To conserve resources and to obtain the answers that decision makers need, increased attention has focused on ways to prioritize CER. The Institute of Medicine (IOM), for example, was asked by the United States Congress to recommend research priorities that present the most compelling need for evidence of comparative effectiveness considering input from all stakeholders. 2, 6
While the necessity to establish CER priorities is well recognized, there is little empirical evidence to guide the criteria and processes for priority setting. Many organizations report using a nomination-based approach and use similar broad criteria for setting priorities, including cost, burden of disease, public interest, topic controversy, new evidence, impact on quality of life, measurable patient outcomes, and the potential to reduce variations in clinical practice.7–9
The objective of this study was to test a framework for prioritizing clinical questions for new CER starting with clinical practice guidelines. We believe that clinical practice guidelines reflect the state of knowledge in the clinical community regarding prevention, screening and therapy, as well as the community’s interpretation of evidence,10, 11 and provide a reasonable starting point for priority-setting. We used the American Academy of Ophthalmology (AAO)’s practice guidelines, the Preferred Practice Patterns (PPPs),16 for primary open-angle glaucoma (POAG), last updated in 2005 (http://one.aao.org/CE/PracticeGuidelines/PPP.aspx; accessed March 21, 2010), as a topic area for testing the framework. We selected POAG because of its substantial burden on patients and health care resources.12–15 AAO PPPs for POAG have been used in the United States, and have been referenced in international glaucoma guidelines.16
In 2006, we developed a list of clinical questions about POAG that could be addressed by clinical trials and systematic reviews of trials (e.g., questions about intervention effectiveness) that we proposed to send to clinicians with a request to rank their relative research priorities. To do this, two individuals independently reviewed the 2005 AAO PPPs on the management of POAG and extracted every statement that could be considered as a recommendation. We restated each recommendation as an answerable clinical question based on characteristics of the patient population, test and comparison interventions, and outcomes.17 We did not translate into clinical questions guideline statements on disease definition, etiology, screening, and diagnosis; statements that we classified as ethical or legal statements; or statements that were not recommendations.

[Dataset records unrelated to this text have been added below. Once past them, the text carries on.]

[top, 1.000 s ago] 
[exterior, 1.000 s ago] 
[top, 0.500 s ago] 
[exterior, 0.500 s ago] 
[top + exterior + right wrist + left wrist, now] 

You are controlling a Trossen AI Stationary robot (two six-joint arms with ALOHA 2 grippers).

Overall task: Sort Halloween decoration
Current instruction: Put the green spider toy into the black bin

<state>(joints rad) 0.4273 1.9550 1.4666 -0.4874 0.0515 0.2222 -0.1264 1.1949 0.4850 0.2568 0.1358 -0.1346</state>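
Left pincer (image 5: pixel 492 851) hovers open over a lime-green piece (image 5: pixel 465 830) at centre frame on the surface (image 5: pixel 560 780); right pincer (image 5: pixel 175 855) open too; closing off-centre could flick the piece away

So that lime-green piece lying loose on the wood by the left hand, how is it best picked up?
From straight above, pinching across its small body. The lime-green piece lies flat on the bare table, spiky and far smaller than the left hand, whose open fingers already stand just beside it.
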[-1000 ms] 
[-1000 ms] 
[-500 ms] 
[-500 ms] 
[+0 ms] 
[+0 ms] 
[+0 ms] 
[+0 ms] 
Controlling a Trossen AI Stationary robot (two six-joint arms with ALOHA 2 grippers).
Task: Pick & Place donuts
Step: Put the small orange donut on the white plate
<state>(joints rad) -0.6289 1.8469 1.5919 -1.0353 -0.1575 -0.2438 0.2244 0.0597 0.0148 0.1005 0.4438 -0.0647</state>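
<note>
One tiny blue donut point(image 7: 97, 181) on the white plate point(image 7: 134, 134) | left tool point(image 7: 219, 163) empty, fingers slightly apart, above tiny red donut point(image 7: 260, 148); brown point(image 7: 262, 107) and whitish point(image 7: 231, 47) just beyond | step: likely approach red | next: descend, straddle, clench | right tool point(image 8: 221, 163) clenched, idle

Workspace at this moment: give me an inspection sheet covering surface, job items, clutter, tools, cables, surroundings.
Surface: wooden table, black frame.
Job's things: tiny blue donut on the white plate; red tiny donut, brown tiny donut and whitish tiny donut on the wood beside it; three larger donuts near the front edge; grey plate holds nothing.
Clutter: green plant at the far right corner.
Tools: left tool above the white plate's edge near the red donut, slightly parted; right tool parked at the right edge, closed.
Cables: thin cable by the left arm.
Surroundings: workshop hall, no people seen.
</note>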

In the PPP, the AAO panel “rated each recommendation according to its important to the care process (http://one.aao.org/CE/PracticeGuidelines/PPP.aspx; accessed March 21, 2010).” We extracted the assigned importance rating for each AAO recommendation, defined as: “level A,” most important, “level B,” moderately important, and “level C,” relevant but not critical. Not all recommendations were rated.
We consulted with three glaucoma specialists who have expertise both in the management of glaucoma and in forming answerable clinical questions to confirm that our restatement was accurate. We also consulted the Cochrane Eyes and Vision Group US Satellite (CEVG@US) Advisory Board and methodologists on the accuracy of the restatements and on our proposal to ask ophthalmologists to rank the relative importance of each question. This revealed that many ophthalmologists are uncomfortable ranking clinical questions outside their sub-specialty. Furthermore, when we pilot tested the survey, some clinicians responded to our request as if we were asking about their knowledge rather than prioritization. The clinician advisors also suggested that we add a response option “research has already answered this question” to our survey. We modified the survey questionnaire and methods accordingly.
Between April and September 2008, we surveyed the membership of the American Glaucoma Society (AGS), asking them to rank the relative importance of the clinical questions we derived from the AAO PPPs for POAG using two rounds of an online Delphi survey. The format of the questionnaire and the data collection plan were adapted from the defining Standard Protocol Items for Randomized Trials (SPIRIT) Initiative Delphi Survey.18 The Johns Hopkins Bloomberg School of Public Health Institutional Review Board (IRB) approved the Delphi survey on March 13, 2008 (IRB number: 00001124). The AGS Research Committee approved the Delphi survey and their role on March 26, 2008.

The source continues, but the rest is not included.